Todo fue una trampa de esa zorra, que después del encuentro empezó a amenazarlo con revelarnos la verdad a mamá y a mí si no le transfería una exorbitante cantidad de dinero. Así fue como encontré una de las causas por las que papá recurrió a otros medios que le permitiesen multiplicar lo que ya generaba el supermercado.
La situación no paró ahí, pues para ponerle la cereza al pastel, recibí una llamada telefónica en el celular de papá por parte del primo Irving, hijo de mi tío Ramiro, el hermano mayor de papá. Este empezó a reclamar que no tenía la culpa de sus decisiones, que nunca lo incitó a realizar apuestas.
—Primo, es Miranda, ¿de qué estás hablando? —pregunté confundida.
—Ah, hola, prima, buenas noches, ¿cómo estás? Disculpa, es que hace una hora el tío Román me llamó para insultarme. Parece que apostó a tres caballos de los que me pidió información días atrás en el hipódromo y estos perdieron en sus respectivas carreras —respondió.

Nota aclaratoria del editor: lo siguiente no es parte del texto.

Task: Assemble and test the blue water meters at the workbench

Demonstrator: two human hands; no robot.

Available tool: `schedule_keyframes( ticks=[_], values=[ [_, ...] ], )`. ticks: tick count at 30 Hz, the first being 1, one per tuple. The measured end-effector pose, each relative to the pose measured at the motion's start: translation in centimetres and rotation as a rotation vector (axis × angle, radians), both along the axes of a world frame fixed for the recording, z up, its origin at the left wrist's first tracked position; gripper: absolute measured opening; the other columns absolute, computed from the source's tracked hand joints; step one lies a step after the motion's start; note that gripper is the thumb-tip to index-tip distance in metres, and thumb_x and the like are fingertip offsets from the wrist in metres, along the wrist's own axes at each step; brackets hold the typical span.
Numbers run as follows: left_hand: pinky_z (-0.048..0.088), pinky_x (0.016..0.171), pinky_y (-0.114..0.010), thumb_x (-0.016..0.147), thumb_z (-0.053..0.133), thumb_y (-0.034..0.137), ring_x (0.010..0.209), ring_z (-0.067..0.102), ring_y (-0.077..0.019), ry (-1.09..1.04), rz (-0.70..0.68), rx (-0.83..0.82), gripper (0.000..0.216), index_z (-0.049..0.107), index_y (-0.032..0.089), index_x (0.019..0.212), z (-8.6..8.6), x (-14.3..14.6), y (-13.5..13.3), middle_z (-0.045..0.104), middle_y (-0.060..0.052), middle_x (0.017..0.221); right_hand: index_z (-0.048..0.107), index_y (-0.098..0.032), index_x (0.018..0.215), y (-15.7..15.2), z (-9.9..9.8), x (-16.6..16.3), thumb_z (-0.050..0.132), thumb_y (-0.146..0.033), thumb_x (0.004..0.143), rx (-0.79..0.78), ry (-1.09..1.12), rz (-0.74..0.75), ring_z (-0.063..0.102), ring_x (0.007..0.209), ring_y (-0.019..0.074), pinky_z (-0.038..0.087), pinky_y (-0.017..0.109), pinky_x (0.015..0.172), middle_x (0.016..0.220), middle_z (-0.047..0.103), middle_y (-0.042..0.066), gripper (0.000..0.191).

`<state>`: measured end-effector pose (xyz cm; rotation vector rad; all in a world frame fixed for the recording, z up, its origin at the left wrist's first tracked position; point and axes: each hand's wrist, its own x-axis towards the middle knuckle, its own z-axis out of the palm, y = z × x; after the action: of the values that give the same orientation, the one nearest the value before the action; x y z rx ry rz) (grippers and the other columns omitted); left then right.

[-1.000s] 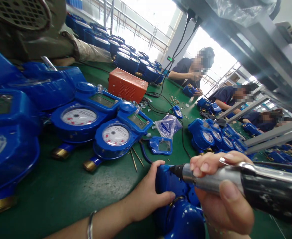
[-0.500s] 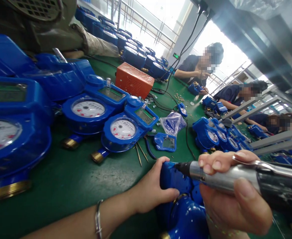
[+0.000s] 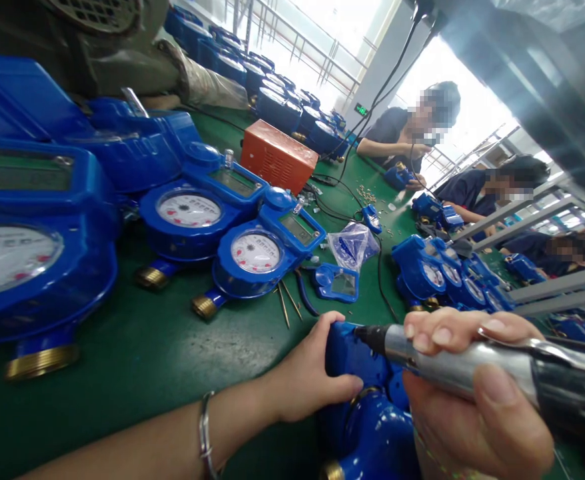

El primo Irving era cuidador de caballos de carreras en el Hipódromo Internacional de Puerto Cristal, y gracias a sus palabras, recordé la vez en que enfrentamos a papá y nos habló de su solución a nuestros problemas económicos.
Mi padre cayó al punto más bajo de sí mismo, recurriendo a las apuestas.
—Esto sí que es una desgracia, primo —dije conteniendo las ganas de llorar.
—¿Cómo dices? —inquirió.
—Primo…, mi papá…, acaba de fallecer… Se desplomó luego de sufrir un infarto fulminante —respondí con la voz quebrada.
El primo Irving se quedó en silencio, hasta que de repente escuché un fuerte golpe, como si aventase su celular contra la pared. Luego, se escucharon unos gritos similares a un llanto; aunque sonaba entrecortado, no supe si lloraba o intentaba comunicarse conmigo.
Tuve que colgar porque fue imposible hablar con él, pero a pesar de ello, pude descubrir el motivo por el cual papá llegó molesto a casa, al punto de sufrir un infarto.
Ahora, la cuestión era la situación a la que mamá y yo nos teníamos que enfrentar, y fue uno de los pocos reproches que tuve contra papá después de su muerte.
En silencio lo odié por las decisiones que tomó y por su infidelidad a mamá, y luego me arrepentí por no haber actuado a tiempo para ayudarlo. Papá no se merecía semejante final, ni siquiera tuvo la oportunidad de redimirse con nosotras y ganarse nuestro perdón, se fue dejando mucho camino por recorrer en esta vida.